白い線は、個々の変異コロニーが分離された閾値を示しています。さらなる表現型解析のために、β-ラクタマーゼ変異体、R1 64HおよびE 1 0 4KR1 64HG2 67Rは、低忠実度のP one突然変異誘発およびastriおよびm選択を用いて以前に同定され、0.4マイクログラム/ミリリットルおよび4マイクログラム/ミリリットルで示される。セフォタキシムに対するセフォタキシム勾配保護は、拡張スペクトルベータラクタマーゼ活性を示しています。.
野生型β-ラクタマーゼ酵素は、空のベクターを発現する細胞と比較して保護を付与しないことに注意してください。したがって、これらの変異体は、新しい生化学的活性の適応または進化を表しています。ここでは、この世代の新しい生化学的活性のための突然変異誘発と機能選択の強力な組み合わせを示しました。
機能的選択は、薬物選択または遺伝的補完のいずれかによって取得でき、大きな遺伝的多様性を生み出す能力を利用します。病因は、既存のタンパク質活性を最適化するため、または部位特異的な病因のために、特定の配列に制限しなければならない場合があります。これらはクローニングによって簡単に行うことができます。

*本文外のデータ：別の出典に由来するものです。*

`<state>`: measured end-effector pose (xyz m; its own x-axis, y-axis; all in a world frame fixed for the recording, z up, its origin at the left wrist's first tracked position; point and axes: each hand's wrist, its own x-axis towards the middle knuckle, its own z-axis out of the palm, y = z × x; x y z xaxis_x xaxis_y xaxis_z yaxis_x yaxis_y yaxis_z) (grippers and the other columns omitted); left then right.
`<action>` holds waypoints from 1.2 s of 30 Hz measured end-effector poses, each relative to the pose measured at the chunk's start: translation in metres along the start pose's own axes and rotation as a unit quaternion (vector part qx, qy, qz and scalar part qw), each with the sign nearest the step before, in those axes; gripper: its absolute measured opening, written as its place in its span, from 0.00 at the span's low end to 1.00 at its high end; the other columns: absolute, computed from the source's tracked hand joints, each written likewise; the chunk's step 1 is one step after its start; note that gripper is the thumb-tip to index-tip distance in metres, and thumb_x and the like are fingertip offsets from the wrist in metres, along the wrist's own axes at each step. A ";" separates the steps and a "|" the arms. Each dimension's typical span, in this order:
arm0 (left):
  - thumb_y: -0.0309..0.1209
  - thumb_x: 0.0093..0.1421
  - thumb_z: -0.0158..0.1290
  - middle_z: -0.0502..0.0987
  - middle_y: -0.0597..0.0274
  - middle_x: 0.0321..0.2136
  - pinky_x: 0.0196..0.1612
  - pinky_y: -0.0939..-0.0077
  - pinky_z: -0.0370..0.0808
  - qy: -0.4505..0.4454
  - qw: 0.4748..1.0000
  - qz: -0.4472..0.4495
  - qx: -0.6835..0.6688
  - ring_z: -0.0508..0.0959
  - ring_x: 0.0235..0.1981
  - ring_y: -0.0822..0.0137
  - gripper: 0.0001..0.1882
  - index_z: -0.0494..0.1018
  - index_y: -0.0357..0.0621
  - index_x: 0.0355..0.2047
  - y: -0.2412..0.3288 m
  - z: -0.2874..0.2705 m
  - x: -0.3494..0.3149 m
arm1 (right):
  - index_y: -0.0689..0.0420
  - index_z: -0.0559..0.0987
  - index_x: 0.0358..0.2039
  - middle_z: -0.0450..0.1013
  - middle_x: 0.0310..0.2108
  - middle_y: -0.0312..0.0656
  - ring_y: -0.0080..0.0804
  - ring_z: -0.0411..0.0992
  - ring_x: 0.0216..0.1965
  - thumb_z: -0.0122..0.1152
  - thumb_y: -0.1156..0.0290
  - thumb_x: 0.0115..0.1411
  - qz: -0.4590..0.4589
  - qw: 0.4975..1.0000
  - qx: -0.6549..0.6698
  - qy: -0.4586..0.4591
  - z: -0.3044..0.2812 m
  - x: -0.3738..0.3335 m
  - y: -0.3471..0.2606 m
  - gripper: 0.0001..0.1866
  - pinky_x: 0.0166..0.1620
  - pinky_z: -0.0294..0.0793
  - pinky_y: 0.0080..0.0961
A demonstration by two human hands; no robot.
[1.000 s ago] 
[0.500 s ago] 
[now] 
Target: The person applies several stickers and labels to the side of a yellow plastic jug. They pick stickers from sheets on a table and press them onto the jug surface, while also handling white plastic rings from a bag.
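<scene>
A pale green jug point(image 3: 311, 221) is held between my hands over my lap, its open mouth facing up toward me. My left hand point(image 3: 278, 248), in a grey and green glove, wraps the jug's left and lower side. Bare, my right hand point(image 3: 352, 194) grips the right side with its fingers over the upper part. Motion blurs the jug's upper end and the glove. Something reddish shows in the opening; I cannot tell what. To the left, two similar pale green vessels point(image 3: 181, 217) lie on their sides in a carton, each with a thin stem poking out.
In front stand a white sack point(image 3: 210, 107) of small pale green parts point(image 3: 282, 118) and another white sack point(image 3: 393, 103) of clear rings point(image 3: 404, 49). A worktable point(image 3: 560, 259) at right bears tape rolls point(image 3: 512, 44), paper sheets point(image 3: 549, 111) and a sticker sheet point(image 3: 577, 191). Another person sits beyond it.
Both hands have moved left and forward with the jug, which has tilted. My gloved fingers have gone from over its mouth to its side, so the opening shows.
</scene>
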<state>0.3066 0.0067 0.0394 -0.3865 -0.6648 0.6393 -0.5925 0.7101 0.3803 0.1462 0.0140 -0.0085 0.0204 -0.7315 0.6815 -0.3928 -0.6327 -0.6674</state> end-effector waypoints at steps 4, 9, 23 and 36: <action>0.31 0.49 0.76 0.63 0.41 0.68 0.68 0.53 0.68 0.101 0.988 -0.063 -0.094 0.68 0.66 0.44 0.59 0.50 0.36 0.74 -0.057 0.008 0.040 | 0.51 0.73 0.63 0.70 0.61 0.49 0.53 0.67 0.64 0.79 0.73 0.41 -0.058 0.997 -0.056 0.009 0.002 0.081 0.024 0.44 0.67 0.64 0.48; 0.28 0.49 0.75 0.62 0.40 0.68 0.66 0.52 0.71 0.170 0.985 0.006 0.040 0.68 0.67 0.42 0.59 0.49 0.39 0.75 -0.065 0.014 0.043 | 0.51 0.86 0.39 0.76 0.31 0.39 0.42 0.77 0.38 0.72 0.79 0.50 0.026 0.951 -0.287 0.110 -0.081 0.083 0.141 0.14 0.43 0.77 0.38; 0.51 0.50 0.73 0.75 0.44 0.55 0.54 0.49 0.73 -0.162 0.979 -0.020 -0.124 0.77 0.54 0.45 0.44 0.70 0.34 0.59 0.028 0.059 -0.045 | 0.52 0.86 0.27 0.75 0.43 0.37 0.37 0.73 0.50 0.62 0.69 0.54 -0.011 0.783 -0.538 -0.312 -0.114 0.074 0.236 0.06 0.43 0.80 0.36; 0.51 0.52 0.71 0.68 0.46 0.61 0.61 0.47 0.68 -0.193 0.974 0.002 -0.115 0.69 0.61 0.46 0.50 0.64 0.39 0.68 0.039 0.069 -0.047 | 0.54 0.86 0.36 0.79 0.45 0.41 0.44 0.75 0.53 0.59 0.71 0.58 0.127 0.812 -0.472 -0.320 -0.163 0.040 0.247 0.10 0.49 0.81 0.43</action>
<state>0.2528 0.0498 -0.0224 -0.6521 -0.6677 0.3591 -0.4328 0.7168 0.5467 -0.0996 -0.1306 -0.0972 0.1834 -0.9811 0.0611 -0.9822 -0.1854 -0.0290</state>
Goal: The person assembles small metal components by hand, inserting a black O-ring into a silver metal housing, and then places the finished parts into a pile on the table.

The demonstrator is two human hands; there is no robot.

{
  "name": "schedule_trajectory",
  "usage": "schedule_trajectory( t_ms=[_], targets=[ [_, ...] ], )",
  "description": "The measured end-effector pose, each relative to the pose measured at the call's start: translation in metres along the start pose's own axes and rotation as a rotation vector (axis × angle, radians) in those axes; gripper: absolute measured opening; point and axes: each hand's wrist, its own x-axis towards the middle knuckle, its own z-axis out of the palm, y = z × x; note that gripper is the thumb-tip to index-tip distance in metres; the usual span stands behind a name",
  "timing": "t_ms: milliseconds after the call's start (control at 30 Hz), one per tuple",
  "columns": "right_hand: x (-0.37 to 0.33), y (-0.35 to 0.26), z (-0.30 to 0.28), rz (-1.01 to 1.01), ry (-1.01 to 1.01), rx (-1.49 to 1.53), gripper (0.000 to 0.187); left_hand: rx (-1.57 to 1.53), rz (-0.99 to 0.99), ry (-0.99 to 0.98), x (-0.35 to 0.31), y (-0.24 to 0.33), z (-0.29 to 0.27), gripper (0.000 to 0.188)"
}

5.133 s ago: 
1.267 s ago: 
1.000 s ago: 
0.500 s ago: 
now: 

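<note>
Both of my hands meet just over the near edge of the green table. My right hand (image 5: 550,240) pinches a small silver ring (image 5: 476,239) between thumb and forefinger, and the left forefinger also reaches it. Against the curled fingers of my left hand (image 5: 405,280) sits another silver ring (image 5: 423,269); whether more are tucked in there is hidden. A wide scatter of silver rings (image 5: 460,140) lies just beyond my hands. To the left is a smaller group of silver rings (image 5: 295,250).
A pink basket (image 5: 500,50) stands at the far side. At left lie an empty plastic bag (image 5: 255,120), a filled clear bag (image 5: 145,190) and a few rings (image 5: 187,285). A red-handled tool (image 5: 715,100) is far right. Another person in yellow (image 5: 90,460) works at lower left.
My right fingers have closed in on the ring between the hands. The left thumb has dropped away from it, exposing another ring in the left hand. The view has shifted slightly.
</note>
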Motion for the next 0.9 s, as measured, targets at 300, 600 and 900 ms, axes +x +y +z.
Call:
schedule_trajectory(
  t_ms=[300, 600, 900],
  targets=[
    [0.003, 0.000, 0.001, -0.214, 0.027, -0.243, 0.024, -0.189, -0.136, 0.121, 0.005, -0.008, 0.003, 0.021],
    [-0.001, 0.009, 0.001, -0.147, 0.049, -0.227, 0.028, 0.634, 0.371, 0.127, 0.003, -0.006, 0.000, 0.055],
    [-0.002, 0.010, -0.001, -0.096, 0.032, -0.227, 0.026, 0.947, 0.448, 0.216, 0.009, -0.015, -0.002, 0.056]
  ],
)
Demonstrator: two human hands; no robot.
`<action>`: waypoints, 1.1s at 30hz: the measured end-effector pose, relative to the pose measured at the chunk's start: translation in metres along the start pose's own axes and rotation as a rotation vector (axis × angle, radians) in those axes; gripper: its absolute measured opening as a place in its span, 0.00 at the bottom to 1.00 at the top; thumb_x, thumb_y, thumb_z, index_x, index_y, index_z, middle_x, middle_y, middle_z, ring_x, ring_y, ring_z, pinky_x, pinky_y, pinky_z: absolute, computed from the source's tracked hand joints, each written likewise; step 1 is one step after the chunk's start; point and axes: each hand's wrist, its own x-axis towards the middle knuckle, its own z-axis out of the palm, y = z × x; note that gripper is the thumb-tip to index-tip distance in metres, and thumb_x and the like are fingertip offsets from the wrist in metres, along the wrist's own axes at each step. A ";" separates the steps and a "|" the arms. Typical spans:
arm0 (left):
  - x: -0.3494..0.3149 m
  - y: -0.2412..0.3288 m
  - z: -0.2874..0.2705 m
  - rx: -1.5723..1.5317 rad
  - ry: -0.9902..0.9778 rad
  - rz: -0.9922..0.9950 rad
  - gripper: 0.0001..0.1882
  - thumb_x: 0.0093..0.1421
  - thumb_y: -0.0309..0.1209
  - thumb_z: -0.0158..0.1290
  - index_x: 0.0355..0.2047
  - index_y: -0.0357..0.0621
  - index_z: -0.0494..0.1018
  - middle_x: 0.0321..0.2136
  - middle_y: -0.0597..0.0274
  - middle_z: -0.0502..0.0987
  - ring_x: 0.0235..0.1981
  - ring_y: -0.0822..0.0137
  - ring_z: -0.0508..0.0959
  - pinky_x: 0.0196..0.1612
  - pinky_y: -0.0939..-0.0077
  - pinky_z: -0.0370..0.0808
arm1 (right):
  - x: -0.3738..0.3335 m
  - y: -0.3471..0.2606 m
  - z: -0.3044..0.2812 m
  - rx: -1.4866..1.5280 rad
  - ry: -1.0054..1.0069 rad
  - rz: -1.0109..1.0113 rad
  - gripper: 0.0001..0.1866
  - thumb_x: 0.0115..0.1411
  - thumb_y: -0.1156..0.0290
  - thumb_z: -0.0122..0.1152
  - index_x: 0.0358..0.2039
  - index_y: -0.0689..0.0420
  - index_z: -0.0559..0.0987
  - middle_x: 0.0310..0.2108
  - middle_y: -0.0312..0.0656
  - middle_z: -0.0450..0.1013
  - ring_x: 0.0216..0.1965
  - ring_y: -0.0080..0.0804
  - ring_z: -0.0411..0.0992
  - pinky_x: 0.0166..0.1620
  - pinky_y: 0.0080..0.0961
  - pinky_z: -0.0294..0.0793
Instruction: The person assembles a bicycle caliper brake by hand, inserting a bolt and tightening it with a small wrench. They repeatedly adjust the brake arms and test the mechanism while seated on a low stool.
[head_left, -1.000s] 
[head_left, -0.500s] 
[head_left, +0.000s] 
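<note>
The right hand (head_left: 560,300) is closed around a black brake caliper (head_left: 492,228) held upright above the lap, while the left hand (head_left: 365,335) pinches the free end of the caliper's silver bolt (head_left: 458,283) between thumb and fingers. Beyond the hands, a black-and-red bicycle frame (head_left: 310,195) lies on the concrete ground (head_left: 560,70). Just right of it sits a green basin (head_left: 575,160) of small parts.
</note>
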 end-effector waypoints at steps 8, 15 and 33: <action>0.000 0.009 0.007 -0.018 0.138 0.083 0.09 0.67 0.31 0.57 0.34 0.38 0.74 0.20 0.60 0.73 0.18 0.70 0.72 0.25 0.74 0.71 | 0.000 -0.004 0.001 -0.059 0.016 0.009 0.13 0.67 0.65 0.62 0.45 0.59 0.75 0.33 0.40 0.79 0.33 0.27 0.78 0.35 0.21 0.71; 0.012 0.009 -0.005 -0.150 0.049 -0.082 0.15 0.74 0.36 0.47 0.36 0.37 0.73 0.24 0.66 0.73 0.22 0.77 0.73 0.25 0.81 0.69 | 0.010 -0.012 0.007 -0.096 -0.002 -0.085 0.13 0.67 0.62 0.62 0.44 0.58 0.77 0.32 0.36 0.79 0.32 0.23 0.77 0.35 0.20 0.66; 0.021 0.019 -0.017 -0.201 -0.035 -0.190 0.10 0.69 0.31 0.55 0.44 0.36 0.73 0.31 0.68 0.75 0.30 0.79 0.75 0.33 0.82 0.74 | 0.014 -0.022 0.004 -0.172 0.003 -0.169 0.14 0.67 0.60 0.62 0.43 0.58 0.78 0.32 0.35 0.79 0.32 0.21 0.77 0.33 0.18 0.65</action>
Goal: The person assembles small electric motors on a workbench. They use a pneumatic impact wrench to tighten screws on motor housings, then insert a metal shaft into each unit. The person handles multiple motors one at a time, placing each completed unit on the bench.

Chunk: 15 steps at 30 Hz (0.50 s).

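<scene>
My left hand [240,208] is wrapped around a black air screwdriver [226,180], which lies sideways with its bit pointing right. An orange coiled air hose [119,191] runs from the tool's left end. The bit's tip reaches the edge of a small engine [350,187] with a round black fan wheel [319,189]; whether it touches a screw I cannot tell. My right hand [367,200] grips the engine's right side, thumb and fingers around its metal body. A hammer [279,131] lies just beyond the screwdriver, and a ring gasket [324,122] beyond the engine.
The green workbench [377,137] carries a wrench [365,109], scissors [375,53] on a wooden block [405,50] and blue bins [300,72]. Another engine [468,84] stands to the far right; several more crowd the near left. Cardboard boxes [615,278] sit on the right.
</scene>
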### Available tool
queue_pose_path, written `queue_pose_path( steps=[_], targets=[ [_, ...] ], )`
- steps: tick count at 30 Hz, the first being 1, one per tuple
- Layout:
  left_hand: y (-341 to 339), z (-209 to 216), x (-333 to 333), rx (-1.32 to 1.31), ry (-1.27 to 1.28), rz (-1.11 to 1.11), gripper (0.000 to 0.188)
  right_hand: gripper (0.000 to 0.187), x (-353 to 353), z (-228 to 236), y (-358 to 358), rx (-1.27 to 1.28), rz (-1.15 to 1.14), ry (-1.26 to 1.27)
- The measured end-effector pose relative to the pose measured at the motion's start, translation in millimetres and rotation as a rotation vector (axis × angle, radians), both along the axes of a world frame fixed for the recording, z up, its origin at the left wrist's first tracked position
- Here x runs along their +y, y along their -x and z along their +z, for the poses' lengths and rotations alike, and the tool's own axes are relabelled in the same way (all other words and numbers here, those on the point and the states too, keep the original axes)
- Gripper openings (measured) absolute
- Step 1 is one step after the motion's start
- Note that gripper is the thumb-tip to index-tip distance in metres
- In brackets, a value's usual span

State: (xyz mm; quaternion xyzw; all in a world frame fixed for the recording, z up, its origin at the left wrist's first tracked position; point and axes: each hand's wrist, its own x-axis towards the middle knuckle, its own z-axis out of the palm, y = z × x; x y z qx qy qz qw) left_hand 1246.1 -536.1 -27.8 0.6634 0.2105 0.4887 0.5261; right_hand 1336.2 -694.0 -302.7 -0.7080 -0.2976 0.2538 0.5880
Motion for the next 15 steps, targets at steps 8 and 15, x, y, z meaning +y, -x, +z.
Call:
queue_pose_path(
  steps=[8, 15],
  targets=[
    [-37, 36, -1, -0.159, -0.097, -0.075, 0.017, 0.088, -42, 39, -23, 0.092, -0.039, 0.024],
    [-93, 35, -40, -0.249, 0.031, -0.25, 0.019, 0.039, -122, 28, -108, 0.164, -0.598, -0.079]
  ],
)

さらに、突然変異誘発は、シグネチャー攻撃または突然変異フットプリントを得るために、機能選択から切り離すことができます。
この記事は、大腸菌の特定のDNA配列をターゲットにしたランダム変異体ライブラリを作成するためのプロトコルを紹介します。この方法には、新しい酵素活性を進化させるための機能選択が含まれています。